Haupt Lecture: Sorcery in the Soil: Finding Magic at Graeco-Roman Karanis in Egypt
Drew Wilburn (Oberlin College)
NOTICE: Admission to the ISAW Lecture Hall closes 10 minutes after the 6:30pm scheduled start time
--Reception to follow
We often imagine magic around every corner of the ancient village: old women who curl fingers around thumbs to avoid the evil eye, ill townspeople seeking out spells and cures from the local wise woman at the edge of town, or ne’er do-wells enchanting young girls with more than their good looks. Indeed, individuals in the ancient world frequently employed magic to achieve solutions to everyday problems as well as unusual crises. Situating magic in the local community proves a greater challenge. By integrating the study of archaeological objects, their contexts and documentary sources, it is possible to reconstruct and understand magic rituals as part of a lived environment. This lecture will focus on archaeological evidence from the Graeco-Roman site of Karanis in Egypt to identify and interpret two groups of magical objects: a burned figurine intended to compel the love of a victim, and a cache of painted bones deposited for mysterious reasons.

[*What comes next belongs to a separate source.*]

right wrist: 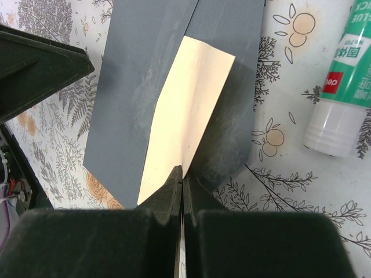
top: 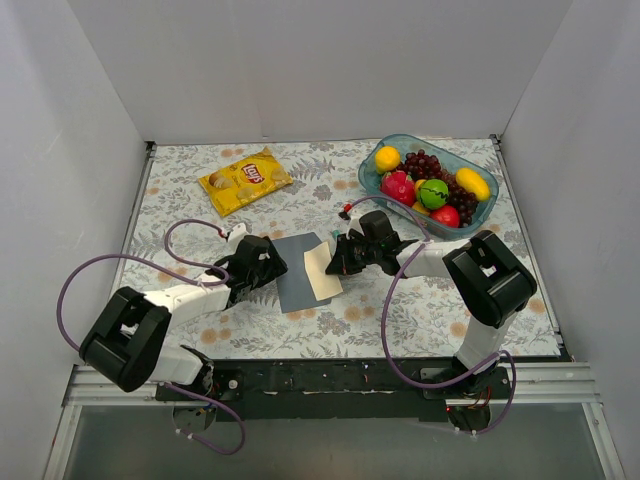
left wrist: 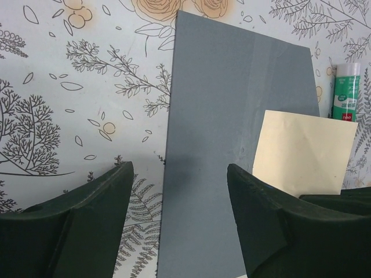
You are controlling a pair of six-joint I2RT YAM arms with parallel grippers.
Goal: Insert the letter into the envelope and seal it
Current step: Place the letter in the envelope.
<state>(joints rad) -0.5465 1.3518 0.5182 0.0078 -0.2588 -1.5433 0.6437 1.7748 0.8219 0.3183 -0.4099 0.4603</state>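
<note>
Top external: thin letter (top: 322, 272) half inside flat envelope (top: 293, 270) at table (top: 430, 305) middle, poking out toward 3 o'clock. Right gripper (right wrist: 182, 174) pinched shut on its free edge. Left gripper (left wrist: 178, 174) spread apart, empty. Light, bendy paper; best held gently by that edge.

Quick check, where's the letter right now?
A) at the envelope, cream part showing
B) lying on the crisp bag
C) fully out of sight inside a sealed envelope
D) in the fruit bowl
A: the letter shows cream against the grey envelope, its near tip at the shut fingertips of the right gripper. The crisp bag lies well apart from it.
</note>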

Drew Wilburn (Andrew T. Wilburn) is Chair of Archaeological Studies and Irvin E. Houck Associate Professor in the Humanities at Oberlin College. His research focuses on the archaeology of ancient magic in the Roman Mediterranean and village life in Graeco-Roman Egypt. Wilburn has excavated at a number of ancient sites in the Mediterranean, including the Athenian Agora, Corinth, Tel Kedesh and Caesarea in Israel, and Abydos in Egypt. In his book, Materia Magica: The Archaeology of Magic in Egypt, Spain and Cyprus (Ann Arbor: University of Michigan Press, 2012), Wilburn attempts to discover magic in the objects of daily life from antiquity by focusing on three sites in the Mediterranean—Karanis in Egypt, Amathous on Cyprus, and Empúries in Spain.